Problem details —
The full data, repeated exactly, is the only answer needed.

Supplied information —
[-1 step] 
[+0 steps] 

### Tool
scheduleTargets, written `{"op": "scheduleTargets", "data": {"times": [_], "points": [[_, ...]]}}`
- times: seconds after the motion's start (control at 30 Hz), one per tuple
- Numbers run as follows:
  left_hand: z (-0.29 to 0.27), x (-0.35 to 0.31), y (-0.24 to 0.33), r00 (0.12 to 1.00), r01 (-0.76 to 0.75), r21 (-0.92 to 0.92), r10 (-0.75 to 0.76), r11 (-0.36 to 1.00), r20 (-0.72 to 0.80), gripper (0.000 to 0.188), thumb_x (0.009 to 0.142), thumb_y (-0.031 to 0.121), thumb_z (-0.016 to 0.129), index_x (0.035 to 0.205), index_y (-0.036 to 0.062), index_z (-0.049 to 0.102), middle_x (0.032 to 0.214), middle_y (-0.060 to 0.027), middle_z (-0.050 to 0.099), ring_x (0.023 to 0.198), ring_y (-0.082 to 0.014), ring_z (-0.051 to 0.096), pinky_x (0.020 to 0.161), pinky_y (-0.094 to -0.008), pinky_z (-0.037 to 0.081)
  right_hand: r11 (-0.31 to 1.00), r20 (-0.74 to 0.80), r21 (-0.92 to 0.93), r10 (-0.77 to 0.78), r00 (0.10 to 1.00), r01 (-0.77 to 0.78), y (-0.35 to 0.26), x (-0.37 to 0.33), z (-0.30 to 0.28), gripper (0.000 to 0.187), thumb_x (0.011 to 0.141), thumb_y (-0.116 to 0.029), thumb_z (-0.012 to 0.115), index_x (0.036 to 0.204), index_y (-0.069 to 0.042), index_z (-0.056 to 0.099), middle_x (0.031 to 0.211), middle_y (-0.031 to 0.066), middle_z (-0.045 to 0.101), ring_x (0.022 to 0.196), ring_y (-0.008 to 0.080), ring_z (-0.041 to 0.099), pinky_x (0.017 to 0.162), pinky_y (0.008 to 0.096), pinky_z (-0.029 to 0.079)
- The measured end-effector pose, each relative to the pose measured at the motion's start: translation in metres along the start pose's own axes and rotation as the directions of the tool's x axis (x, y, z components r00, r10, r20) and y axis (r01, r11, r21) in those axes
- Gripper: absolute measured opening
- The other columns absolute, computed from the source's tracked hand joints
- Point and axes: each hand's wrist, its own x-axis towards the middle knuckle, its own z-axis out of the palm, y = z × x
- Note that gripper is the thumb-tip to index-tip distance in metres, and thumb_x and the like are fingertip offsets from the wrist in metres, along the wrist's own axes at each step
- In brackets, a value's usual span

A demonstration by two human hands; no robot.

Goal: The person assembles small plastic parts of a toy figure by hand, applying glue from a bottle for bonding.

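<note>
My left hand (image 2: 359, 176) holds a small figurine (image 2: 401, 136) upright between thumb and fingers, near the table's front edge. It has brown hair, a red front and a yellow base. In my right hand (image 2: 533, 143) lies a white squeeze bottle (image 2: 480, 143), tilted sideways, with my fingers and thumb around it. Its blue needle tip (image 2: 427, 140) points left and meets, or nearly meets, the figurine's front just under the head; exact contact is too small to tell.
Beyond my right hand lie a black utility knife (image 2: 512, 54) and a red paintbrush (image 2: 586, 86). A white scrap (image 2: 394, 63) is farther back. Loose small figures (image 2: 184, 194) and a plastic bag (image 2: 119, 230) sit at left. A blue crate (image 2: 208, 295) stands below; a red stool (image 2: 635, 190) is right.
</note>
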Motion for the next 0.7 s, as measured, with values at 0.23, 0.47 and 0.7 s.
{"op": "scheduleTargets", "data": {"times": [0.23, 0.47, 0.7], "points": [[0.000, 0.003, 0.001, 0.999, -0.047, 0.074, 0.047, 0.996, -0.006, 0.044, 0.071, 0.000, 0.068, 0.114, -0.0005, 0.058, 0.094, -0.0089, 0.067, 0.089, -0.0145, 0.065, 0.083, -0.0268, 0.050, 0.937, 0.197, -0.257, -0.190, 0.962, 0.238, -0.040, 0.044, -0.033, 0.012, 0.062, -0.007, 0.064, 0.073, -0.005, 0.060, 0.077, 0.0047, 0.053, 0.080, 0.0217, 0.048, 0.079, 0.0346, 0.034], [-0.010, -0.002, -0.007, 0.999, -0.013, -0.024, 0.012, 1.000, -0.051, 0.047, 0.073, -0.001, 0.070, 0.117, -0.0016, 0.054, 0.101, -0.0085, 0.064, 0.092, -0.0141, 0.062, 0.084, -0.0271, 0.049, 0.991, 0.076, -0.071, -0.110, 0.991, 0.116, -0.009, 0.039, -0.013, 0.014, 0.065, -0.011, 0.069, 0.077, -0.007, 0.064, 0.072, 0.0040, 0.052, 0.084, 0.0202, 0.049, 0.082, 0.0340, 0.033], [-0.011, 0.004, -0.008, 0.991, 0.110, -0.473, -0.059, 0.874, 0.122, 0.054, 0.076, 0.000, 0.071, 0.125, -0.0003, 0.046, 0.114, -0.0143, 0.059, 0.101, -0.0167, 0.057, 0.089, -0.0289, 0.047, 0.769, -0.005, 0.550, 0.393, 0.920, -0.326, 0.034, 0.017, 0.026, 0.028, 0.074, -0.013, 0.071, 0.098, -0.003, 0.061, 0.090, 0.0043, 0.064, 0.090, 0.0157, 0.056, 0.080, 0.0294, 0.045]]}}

Output for this exercise —
[-1 step] 
[+0 steps] 

### Tool
scheduleTargets, written `{"op": "scheduleTargets", "data": {"times": [_], "points": [[_, ...]]}}`
- times: seconds after the motion's start (control at 30 Hz), one per tuple
- Numbers run as follows:
  left_hand: z (-0.29 to 0.27), x (-0.35 to 0.31), y (-0.24 to 0.33), r00 (0.12 to 1.00), r01 (-0.76 to 0.75), r21 (-0.92 to 0.92), r10 (-0.75 to 0.76), r11 (-0.36 to 1.00), r20 (-0.72 to 0.80), gripper (0.000 to 0.188), thumb_x (0.009 to 0.142), thumb_y (-0.031 to 0.121), thumb_z (-0.016 to 0.129), index_x (0.035 to 0.205), index_y (-0.036 to 0.062), index_z (-0.049 to 0.102), middle_x (0.032 to 0.214), middle_y (-0.060 to 0.027), middle_z (-0.050 to 0.099), ring_x (0.023 to 0.198), ring_y (-0.082 to 0.014), ring_z (-0.051 to 0.096), pinky_x (0.020 to 0.161), pinky_y (-0.094 to -0.008), pinky_z (-0.037 to 0.081)
  right_hand: r11 (-0.31 to 1.00), r20 (-0.74 to 0.80), r21 (-0.92 to 0.93), r10 (-0.77 to 0.78), r00 (0.10 to 1.00), r01 (-0.77 to 0.78), y (-0.35 to 0.26), x (-0.37 to 0.33), z (-0.30 to 0.28), gripper (0.000 to 0.187), thumb_x (0.011 to 0.141), thumb_y (-0.116 to 0.029), thumb_z (-0.012 to 0.115), index_x (0.036 to 0.204), index_y (-0.069 to 0.042), index_z (-0.056 to 0.099), middle_x (0.031 to 0.211), middle_y (-0.031 to 0.066), middle_z (-0.045 to 0.101), ring_x (0.022 to 0.196), ring_y (-0.008 to 0.080), ring_z (-0.041 to 0.099), pinky_x (0.017 to 0.162), pinky_y (0.008 to 0.096), pinky_z (-0.029 to 0.079)
- The measured end-effector pose, each relative to the pose measured at the motion's start: translation in metres along the start pose's own axes and rotation as the directions of the tool's x axis (x, y, z components r00, r10, r20) and y axis (r01, r11, r21) in those axes
- Gripper: absolute measured opening
- The other columns absolute, computed from the source's tracked hand joints
- Point and axes: each hand's wrist, its own x-axis towards the middle knuckle, its own z-axis out of the palm, y = z × x
- Note that gripper is the thumb-tip to index-tip distance in metres, and thumb_x and the like are fingertip offsets from the wrist in metres, along the wrist's own axes at each step
- In brackets, a value's usual span

A demonstration by two human hands; no robot.

Goal: The person assembles small plastic parts of a toy figure by hand, applying glue from a bottle for bonding.

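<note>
My left hand (image 2: 359, 176) holds a small figurine (image 2: 401, 136) upright between thumb and fingers, near the table's front edge. It has brown hair, a red front and a yellow base. In my right hand (image 2: 533, 143) lies a white squeeze bottle (image 2: 480, 143), tilted sideways, with my fingers and thumb around it. Its blue needle tip (image 2: 427, 140) points left and meets, or nearly meets, the figurine's front just under the head; exact contact is too small to tell.
Beyond my right hand lie a black utility knife (image 2: 512, 54) and a red paintbrush (image 2: 586, 86). A white scrap (image 2: 394, 63) is farther back. Loose small figures (image 2: 184, 194) and a plastic bag (image 2: 119, 230) sit at left. A blue crate (image 2: 208, 295) stands below; a red stool (image 2: 635, 190) is right.
</note>
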Motion for the next 0.7 s, as measured, with values at 0.23, 0.47 and 0.7 s.
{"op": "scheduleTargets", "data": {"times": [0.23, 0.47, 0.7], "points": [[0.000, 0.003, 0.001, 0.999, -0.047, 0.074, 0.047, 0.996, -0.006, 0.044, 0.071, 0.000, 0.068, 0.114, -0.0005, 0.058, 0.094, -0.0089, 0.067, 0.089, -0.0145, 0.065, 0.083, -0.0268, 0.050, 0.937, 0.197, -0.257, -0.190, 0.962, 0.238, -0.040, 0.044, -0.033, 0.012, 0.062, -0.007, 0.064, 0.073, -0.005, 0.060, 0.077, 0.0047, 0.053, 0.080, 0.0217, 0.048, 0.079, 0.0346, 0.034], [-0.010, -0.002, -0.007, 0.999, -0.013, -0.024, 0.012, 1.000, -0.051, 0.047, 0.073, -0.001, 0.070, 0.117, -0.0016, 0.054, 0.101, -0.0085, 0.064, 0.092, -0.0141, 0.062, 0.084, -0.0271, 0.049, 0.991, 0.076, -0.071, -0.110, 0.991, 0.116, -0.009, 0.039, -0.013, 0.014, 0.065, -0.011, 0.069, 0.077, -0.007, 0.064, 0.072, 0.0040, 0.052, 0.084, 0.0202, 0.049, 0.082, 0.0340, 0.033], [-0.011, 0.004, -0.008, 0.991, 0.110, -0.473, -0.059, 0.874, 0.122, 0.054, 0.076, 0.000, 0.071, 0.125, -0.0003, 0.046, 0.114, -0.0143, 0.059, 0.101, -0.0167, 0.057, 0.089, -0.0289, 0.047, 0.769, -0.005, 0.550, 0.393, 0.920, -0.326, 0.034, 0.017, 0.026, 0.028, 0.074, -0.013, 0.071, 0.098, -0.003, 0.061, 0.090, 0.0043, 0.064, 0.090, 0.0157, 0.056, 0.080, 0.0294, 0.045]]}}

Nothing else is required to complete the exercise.